MATERIAL FOR THE TASK: Begin

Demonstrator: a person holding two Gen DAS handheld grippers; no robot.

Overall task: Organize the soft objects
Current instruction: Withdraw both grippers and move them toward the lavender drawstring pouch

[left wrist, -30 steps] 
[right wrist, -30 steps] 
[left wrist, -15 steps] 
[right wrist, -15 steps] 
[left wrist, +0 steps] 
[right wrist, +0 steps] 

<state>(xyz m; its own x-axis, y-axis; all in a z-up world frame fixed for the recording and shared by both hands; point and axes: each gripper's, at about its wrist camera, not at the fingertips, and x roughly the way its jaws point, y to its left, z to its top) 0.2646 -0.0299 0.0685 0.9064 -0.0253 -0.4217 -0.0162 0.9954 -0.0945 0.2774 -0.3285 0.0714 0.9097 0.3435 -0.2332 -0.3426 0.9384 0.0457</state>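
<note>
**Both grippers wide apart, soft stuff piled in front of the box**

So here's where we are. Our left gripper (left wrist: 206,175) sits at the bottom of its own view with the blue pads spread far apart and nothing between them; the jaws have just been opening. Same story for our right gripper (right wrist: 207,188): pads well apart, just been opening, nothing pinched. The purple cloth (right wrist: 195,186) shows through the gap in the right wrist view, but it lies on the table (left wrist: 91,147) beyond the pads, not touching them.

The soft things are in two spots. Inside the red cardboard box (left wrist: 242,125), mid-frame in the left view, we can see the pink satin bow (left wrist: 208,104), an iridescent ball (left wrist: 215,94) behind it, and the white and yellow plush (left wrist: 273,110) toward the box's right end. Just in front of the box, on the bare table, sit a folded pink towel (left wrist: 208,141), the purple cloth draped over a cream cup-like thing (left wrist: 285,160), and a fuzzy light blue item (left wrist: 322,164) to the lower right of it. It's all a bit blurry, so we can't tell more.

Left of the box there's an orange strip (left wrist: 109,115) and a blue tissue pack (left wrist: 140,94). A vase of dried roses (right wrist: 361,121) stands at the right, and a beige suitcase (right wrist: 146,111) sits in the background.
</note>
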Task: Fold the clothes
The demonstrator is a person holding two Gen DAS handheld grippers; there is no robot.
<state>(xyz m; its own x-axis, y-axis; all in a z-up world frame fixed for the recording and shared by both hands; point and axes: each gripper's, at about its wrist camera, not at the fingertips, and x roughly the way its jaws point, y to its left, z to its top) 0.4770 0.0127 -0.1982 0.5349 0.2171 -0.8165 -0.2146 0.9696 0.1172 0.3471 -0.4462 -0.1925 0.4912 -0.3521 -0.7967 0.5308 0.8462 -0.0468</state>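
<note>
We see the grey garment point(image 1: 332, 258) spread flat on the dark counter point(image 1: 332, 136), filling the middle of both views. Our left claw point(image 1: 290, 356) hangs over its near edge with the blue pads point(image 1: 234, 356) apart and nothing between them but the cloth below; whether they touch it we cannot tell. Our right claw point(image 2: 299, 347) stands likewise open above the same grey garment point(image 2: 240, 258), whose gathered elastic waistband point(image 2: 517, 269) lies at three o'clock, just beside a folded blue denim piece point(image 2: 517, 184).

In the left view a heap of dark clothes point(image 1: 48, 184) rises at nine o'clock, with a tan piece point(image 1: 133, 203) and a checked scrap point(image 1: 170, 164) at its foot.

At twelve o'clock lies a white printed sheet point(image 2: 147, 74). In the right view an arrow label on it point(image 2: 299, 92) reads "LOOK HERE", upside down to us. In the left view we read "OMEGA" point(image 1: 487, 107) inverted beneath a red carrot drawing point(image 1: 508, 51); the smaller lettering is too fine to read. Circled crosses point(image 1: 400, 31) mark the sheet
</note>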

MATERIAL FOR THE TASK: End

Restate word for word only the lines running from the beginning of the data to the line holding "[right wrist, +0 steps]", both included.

Demonstrator: a person holding two Gen DAS handheld grippers; no robot.

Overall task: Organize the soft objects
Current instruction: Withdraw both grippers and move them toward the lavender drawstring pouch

[left wrist, -30 steps] 
[right wrist, -30 steps] 
[left wrist, -15 steps] 
[right wrist, -15 steps] 
[left wrist, +0 steps] 
[right wrist, +0 steps] 

There is nothing more to add to this answer.